What you need to do
The answer must restate every entry exactly as it appears.
Start of Data for this exercise
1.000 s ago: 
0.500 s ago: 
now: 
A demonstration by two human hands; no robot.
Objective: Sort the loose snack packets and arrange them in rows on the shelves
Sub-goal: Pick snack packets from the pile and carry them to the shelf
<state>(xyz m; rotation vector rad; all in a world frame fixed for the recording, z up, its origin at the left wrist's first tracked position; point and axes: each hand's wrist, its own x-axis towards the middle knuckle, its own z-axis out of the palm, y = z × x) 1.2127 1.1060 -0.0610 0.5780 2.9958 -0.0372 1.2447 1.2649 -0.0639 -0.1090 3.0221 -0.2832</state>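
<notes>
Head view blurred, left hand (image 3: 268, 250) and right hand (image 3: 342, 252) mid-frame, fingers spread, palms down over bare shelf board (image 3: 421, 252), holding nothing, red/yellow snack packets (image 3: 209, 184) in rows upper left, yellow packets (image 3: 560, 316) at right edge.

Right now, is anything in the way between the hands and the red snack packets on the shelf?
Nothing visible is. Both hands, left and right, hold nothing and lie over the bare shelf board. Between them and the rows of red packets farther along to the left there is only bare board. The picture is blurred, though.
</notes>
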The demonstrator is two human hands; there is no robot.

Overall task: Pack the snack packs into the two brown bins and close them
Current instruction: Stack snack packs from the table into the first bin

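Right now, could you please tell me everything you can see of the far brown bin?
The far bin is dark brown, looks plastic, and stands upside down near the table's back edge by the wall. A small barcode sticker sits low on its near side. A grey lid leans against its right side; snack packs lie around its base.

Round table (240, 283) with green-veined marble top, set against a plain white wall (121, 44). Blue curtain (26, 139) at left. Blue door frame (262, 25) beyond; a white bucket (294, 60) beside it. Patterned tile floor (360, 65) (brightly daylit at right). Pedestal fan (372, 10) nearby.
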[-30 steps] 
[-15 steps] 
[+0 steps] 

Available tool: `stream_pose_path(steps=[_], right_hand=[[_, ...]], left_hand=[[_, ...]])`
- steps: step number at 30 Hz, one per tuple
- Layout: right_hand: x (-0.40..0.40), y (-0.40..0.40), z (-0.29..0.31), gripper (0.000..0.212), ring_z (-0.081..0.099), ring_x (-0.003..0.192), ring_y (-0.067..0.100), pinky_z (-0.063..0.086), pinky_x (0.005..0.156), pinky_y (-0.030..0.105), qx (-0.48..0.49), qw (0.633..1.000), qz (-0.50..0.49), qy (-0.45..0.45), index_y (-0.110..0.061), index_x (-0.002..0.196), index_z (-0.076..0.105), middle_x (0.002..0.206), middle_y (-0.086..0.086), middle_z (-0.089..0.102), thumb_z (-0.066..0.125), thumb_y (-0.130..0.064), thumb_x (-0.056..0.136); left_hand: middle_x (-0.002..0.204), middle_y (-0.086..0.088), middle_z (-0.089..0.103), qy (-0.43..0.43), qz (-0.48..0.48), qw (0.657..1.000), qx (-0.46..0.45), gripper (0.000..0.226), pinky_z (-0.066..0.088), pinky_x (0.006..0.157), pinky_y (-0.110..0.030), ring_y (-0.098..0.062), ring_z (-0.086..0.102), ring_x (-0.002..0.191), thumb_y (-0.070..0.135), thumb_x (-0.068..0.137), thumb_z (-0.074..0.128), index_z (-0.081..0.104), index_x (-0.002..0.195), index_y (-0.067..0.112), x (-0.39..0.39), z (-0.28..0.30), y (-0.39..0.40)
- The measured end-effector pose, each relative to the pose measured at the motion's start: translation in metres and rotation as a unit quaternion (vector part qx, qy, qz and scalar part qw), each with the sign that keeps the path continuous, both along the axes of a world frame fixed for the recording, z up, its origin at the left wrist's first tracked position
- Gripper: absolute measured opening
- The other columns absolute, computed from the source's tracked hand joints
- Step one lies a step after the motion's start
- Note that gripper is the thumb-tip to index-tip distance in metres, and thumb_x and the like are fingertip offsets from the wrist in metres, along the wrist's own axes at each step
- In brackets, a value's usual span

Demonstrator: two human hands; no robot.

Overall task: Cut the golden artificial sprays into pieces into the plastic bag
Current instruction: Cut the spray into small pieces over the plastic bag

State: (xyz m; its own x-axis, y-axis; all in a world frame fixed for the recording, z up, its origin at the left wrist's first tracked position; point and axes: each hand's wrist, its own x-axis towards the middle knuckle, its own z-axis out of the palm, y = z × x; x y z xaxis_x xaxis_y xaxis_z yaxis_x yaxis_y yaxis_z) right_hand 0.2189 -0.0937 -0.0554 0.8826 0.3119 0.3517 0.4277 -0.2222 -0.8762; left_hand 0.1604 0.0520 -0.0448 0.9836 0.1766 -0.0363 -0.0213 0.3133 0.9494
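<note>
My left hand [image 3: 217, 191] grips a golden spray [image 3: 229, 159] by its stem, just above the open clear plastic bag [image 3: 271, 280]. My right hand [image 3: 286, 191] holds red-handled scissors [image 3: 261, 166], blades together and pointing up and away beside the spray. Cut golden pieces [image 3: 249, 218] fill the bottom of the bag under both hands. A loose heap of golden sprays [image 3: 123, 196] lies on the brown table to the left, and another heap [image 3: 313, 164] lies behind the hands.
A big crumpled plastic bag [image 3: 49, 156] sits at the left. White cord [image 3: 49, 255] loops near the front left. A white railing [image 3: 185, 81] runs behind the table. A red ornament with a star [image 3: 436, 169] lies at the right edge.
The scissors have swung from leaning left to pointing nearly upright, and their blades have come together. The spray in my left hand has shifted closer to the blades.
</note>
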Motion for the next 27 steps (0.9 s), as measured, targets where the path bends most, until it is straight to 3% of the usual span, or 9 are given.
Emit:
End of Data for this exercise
Solution
1.000 s ago: 
0.500 s ago: 
now: 
A demonstration by two human hands; no robot.
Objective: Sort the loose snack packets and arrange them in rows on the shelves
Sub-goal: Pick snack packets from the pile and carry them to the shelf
<state>(xyz m; rotation vector rad; all in a world frame fixed for the recording, z up, its origin at the left wrist's first tracked position; point and axes: each hand's wrist, its own x-axis towards the middle knuckle, its own z-axis out of the palm, y = z × x) 1.2127 1.1060 -0.0610 0.5780 2.9958 -0.0372 1.2447 1.2649 -0.0639 -0.1090 3.0221 -0.2832</state>
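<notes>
Head view blurred, left hand (image 3: 268, 250) and right hand (image 3: 342, 252) mid-frame, fingers spread, palms down over bare shelf board (image 3: 421, 252), holding nothing, red/yellow snack packets (image 3: 209, 184) in rows upper left, yellow packets (image 3: 560, 316) at right edge.

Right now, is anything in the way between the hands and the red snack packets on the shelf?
Nothing visible is. Both hands, left and right, hold nothing and lie over the bare shelf board. Between them and the rows of red packets farther along to the left there is only bare board. The picture is blurred, though.
</notes>
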The demonstrator is two human hands; there is no robot.

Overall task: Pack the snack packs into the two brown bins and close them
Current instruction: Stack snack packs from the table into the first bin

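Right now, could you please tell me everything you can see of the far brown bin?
The far bin is dark brown, looks plastic, and stands upside down near the table's back edge by the wall. A small barcode sticker sits low on its near side. A grey lid leans against its right side; snack packs lie around its base.

Round table (240, 283) with green-veined marble top, set against a plain white wall (121, 44). Blue curtain (26, 139) at left. Blue door frame (262, 25) beyond; a white bucket (294, 60) beside it. Patterned tile floor (360, 65) (brightly daylit at right). Pedestal fan (372, 10) nearby.
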[-30 steps] 
[-15 steps] 
[+0 steps] 

Available tool: `stream_pose_path(steps=[_], right_hand=[[_, ...]], left_hand=[[_, ...]])`
- steps: step number at 30 Hz, one per tuple
- Layout: right_hand: x (-0.40..0.40), y (-0.40..0.40), z (-0.29..0.31), gripper (0.000..0.212), ring_z (-0.081..0.099), ring_x (-0.003..0.192), ring_y (-0.067..0.100), pinky_z (-0.063..0.086), pinky_x (0.005..0.156), pinky_y (-0.030..0.105), qx (-0.48..0.49), qw (0.633..1.000), qz (-0.50..0.49), qy (-0.45..0.45), index_y (-0.110..0.061), index_x (-0.002..0.196), index_z (-0.076..0.105), middle_x (0.002..0.206), middle_y (-0.086..0.086), middle_z (-0.089..0.102), thumb_z (-0.066..0.125), thumb_y (-0.130..0.064), thumb_x (-0.056..0.136); left_hand: middle_x (-0.002..0.204), middle_y (-0.086..0.088), middle_z (-0.089..0.103), qy (-0.43..0.43), qz (-0.48..0.48), qw (0.657..1.000), qx (-0.46..0.45), gripper (0.000..0.226), pinky_z (-0.066..0.088), pinky_x (0.006..0.157), pinky_y (-0.110..0.030), ring_y (-0.098..0.062), ring_z (-0.086..0.102), ring_x (-0.002..0.191), thumb_y (-0.070..0.135), thumb_x (-0.068..0.137), thumb_z (-0.074..0.128), index_z (-0.081..0.104), index_x (-0.002..0.195), index_y (-0.067..0.112), x (-0.39..0.39), z (-0.28..0.30), y (-0.39..0.40)
- The measured end-effector pose, each relative to the pose measured at the motion's start: translation in metres and rotation as a unit quaternion (vector part qx, qy, qz and scalar part qw), each with the sign that keeps the path continuous, both along the axes of a world frame fixed for the recording, z up, its origin at the left wrist's first tracked position
- Gripper: absolute measured opening
- The other columns absolute, computed from the source's tracked hand joints
- Step one lies a step after the motion's start
- Note that gripper is the thumb-tip to index-tip distance in metres, and thumb_x and the like are fingertip offsets from the wrist in metres, along the wrist's own axes at each step
- In brackets, a value's usual span

Demonstrator: two human hands; no robot.

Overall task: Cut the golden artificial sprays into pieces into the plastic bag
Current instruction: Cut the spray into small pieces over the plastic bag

State: (xyz m; its own x-axis, y-axis; all in a world frame fixed for the recording, z up, its origin at the left wrist's first tracked position; point and axes: each hand's wrist, its own x-axis towards the middle knuckle, its own z-axis out of the palm, y = z × x; x y z xaxis_x xaxis_y xaxis_z yaxis_x yaxis_y yaxis_z) right_hand 0.2189 -0.0937 -0.0554 0.8826 0.3119 0.3517 0.4277 -0.2222 -0.8762; left_hand 0.1604 0.0520 -0.0448 0.9836 0.1766 -0.0363 -0.0213 0.3133 0.9494
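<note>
My left hand [image 3: 217, 191] grips a golden spray [image 3: 229, 159] by its stem, just above the open clear plastic bag [image 3: 271, 280]. My right hand [image 3: 286, 191] holds red-handled scissors [image 3: 261, 166], blades together and pointing up and away beside the spray. Cut golden pieces [image 3: 249, 218] fill the bottom of the bag under both hands. A loose heap of golden sprays [image 3: 123, 196] lies on the brown table to the left, and another heap [image 3: 313, 164] lies behind the hands.
A big crumpled plastic bag [image 3: 49, 156] sits at the left. White cord [image 3: 49, 255] loops near the front left. A white railing [image 3: 185, 81] runs behind the table. A red ornament with a star [image 3: 436, 169] lies at the right edge.
The scissors have swung from leaning left to pointing nearly upright, and their blades have come together. The spray in my left hand has shifted closer to the blades.
</note>
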Motion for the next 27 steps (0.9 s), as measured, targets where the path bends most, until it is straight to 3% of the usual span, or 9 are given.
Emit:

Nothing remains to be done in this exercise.